> _The problem_
The line with "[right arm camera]", the line with "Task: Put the", and all lines between them in the material below: return these exactly, and no others.

> _Data section_
+--
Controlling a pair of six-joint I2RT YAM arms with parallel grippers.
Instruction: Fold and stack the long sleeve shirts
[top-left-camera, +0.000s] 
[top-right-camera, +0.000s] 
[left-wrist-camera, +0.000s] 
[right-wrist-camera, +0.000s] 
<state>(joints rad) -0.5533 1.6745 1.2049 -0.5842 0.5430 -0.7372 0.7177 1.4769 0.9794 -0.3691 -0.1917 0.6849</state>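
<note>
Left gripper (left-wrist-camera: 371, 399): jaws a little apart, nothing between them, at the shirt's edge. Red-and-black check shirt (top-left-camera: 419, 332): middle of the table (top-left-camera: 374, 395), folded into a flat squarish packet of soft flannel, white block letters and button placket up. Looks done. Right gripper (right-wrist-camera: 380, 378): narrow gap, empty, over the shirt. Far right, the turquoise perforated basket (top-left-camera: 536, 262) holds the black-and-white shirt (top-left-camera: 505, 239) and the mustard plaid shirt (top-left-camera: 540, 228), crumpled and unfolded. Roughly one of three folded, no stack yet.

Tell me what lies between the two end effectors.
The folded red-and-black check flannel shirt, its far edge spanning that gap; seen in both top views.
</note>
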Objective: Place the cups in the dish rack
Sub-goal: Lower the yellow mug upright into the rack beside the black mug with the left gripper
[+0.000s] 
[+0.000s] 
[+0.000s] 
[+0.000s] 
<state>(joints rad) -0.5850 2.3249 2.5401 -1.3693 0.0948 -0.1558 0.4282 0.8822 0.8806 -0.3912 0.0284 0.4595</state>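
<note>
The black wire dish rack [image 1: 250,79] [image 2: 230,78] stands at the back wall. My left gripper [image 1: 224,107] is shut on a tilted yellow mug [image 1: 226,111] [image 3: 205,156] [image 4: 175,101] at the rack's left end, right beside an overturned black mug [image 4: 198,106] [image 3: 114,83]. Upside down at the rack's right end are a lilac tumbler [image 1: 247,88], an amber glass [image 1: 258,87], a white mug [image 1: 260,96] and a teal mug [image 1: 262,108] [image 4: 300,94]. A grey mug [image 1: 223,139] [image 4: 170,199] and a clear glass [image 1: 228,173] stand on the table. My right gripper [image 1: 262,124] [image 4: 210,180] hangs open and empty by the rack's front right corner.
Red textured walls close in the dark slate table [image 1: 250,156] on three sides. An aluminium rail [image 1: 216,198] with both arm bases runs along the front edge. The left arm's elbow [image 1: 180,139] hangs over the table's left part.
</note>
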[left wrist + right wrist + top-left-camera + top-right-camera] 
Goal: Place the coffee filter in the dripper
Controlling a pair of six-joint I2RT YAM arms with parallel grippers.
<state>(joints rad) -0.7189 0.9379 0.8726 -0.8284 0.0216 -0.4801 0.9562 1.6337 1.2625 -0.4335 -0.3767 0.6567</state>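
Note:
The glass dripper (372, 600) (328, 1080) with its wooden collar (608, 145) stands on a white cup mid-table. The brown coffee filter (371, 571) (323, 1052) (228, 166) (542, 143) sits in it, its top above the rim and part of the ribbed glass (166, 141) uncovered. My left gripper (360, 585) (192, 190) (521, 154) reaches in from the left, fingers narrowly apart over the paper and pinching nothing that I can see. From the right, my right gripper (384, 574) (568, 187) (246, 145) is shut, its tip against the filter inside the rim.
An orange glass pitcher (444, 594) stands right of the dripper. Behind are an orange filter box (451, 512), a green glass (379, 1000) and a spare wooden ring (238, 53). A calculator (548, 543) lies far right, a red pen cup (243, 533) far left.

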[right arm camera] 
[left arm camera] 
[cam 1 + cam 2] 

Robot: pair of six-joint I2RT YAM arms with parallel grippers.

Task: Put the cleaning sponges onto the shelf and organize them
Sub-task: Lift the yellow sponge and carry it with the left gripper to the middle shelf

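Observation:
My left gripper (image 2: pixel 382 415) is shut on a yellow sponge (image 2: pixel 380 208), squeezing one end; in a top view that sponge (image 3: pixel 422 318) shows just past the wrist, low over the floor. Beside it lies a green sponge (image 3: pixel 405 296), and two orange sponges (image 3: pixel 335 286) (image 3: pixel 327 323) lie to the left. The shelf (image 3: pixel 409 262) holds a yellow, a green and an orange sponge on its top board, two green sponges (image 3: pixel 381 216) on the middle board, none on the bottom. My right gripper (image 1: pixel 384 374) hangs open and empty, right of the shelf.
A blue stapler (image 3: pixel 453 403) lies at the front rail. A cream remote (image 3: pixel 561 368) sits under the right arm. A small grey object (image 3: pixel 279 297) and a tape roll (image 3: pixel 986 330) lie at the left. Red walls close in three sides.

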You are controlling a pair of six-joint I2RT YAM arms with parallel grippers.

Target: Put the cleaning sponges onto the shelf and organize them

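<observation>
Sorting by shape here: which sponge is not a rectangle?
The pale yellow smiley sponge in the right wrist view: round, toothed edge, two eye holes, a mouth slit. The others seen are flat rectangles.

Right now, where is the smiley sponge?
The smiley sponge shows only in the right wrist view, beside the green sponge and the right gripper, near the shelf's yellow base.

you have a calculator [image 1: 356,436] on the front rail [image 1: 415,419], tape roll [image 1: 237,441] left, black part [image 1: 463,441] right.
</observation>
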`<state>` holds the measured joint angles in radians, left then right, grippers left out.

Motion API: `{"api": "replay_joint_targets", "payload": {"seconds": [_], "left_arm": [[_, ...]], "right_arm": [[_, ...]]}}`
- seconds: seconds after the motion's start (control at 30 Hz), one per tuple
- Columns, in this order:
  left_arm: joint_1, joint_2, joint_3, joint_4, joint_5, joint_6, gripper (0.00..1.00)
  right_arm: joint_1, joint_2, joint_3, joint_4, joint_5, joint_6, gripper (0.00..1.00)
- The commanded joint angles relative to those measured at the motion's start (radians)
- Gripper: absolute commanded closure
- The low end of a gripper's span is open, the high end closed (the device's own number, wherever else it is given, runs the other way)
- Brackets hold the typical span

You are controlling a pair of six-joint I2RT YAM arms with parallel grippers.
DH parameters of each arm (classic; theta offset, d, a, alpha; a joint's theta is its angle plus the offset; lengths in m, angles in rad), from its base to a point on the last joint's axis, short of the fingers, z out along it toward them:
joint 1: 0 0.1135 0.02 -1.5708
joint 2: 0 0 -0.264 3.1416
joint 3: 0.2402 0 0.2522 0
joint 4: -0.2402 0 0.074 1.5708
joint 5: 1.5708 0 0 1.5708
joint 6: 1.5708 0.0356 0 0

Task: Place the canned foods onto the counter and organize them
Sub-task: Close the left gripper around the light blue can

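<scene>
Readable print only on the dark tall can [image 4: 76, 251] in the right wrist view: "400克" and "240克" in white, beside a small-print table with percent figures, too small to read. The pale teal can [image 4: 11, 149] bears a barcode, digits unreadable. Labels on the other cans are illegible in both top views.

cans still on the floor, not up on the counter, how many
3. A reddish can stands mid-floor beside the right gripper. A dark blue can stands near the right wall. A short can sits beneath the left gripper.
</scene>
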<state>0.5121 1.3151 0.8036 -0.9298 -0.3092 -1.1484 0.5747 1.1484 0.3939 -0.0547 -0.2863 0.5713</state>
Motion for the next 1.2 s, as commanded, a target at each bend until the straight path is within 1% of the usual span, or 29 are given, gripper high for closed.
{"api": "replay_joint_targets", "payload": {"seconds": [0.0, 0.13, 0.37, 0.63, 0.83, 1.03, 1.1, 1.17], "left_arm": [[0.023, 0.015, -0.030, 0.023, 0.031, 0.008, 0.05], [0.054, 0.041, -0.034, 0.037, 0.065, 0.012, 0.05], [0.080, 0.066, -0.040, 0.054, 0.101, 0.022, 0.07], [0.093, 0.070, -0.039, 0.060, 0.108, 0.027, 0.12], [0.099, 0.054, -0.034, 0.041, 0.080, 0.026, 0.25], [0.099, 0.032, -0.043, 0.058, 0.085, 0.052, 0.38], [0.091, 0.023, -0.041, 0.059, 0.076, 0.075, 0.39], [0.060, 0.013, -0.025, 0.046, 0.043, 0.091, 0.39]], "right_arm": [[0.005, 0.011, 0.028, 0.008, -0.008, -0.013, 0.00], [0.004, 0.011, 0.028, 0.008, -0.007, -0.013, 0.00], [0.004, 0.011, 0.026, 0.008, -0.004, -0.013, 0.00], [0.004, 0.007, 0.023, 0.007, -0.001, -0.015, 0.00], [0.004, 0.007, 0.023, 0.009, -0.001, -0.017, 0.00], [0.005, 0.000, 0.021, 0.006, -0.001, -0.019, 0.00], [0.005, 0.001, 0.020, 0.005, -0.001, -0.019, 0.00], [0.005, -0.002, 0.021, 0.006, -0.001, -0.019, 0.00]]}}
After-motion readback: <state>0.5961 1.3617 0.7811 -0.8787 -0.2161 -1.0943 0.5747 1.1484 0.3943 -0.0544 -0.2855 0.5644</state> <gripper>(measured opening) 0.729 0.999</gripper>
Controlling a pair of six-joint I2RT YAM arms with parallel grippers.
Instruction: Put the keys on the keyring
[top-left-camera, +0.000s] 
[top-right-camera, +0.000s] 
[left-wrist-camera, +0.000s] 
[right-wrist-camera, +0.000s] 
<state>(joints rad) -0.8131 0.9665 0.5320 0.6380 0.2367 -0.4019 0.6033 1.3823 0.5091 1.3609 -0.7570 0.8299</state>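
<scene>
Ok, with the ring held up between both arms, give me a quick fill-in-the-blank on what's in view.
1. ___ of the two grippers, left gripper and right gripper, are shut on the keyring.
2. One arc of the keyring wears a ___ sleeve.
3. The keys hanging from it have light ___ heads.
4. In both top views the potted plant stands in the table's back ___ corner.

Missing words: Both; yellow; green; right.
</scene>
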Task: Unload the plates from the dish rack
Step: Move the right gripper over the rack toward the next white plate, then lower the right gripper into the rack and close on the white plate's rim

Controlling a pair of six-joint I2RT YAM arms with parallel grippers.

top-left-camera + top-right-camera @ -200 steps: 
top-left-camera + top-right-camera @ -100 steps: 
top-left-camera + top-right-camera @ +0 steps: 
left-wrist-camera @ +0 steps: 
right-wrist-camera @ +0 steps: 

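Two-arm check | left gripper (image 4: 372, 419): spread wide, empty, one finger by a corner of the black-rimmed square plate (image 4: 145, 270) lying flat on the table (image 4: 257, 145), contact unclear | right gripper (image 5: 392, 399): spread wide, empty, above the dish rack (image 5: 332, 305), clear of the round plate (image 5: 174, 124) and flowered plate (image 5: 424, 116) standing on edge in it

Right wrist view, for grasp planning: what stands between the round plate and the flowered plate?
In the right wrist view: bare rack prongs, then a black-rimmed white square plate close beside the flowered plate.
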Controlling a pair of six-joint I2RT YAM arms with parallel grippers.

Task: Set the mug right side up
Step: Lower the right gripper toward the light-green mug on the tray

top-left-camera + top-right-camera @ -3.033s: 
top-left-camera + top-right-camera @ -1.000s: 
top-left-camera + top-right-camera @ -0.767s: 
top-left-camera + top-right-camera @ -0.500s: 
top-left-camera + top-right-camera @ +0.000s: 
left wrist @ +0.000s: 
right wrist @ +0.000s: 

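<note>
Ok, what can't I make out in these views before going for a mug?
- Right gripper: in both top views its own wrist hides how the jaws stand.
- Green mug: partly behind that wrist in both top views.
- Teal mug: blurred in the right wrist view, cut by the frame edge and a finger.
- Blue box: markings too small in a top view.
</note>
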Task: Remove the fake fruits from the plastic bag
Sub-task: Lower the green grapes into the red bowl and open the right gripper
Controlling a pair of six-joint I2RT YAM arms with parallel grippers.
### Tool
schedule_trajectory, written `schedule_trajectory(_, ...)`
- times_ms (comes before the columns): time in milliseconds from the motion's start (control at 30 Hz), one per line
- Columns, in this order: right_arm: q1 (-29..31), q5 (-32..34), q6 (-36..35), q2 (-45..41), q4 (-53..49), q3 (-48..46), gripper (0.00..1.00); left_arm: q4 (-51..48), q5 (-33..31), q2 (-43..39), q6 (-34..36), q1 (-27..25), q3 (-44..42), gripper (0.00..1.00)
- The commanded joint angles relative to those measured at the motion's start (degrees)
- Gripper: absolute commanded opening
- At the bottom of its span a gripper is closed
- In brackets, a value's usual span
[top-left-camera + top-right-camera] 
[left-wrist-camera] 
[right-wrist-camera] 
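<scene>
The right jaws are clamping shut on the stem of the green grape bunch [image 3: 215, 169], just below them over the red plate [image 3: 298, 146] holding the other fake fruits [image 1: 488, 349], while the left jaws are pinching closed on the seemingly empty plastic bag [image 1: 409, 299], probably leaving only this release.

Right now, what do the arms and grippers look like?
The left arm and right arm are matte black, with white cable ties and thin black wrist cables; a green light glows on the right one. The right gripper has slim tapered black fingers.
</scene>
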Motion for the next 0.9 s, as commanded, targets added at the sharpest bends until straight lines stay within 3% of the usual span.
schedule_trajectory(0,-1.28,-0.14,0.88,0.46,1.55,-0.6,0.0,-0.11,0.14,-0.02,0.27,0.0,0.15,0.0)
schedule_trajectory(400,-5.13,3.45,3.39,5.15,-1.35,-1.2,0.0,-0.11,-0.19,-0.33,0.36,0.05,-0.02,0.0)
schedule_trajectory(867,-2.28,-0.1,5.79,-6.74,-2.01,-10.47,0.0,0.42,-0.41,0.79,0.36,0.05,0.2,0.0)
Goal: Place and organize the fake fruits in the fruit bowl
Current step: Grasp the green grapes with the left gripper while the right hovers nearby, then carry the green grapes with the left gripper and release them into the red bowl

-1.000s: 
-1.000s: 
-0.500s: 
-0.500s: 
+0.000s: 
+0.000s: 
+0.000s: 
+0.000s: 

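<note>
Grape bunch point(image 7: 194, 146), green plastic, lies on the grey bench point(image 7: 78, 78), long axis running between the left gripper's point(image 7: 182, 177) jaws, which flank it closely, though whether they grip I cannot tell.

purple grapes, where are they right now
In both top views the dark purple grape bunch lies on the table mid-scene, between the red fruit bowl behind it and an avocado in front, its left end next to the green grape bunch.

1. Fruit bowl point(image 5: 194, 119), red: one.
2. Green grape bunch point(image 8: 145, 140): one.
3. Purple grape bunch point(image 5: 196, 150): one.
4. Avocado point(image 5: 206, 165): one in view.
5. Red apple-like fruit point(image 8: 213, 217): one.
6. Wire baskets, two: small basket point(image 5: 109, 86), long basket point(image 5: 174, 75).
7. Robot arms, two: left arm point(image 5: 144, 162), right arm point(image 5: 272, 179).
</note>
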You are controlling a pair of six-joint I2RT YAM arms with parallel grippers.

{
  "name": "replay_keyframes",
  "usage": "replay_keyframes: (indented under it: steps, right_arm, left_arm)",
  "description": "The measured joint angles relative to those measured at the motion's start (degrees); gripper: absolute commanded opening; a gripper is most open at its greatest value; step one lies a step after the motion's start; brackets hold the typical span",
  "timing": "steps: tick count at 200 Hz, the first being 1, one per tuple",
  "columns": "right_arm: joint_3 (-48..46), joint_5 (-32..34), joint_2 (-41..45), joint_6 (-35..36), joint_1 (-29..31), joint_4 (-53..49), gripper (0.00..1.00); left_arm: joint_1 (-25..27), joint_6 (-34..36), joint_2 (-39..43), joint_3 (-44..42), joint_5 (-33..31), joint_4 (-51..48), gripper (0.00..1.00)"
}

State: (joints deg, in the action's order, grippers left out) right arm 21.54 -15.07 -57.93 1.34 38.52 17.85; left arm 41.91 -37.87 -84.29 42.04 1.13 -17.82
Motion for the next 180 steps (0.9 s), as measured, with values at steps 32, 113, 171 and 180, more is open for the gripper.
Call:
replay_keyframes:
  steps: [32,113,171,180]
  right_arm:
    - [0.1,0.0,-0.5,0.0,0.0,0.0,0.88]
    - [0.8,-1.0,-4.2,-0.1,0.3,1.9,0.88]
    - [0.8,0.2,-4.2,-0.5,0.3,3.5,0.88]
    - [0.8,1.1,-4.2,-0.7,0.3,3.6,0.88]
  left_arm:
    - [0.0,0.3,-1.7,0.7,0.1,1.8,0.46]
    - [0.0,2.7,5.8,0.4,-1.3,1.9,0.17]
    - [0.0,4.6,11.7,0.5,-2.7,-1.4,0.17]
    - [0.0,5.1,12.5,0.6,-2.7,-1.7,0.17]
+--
> _Final answer_
[right arm camera] 
[left arm camera] 
[cam 1 + cam 2] 

Robot: pair of six-joint I2RT YAM arms with parallel grippers.

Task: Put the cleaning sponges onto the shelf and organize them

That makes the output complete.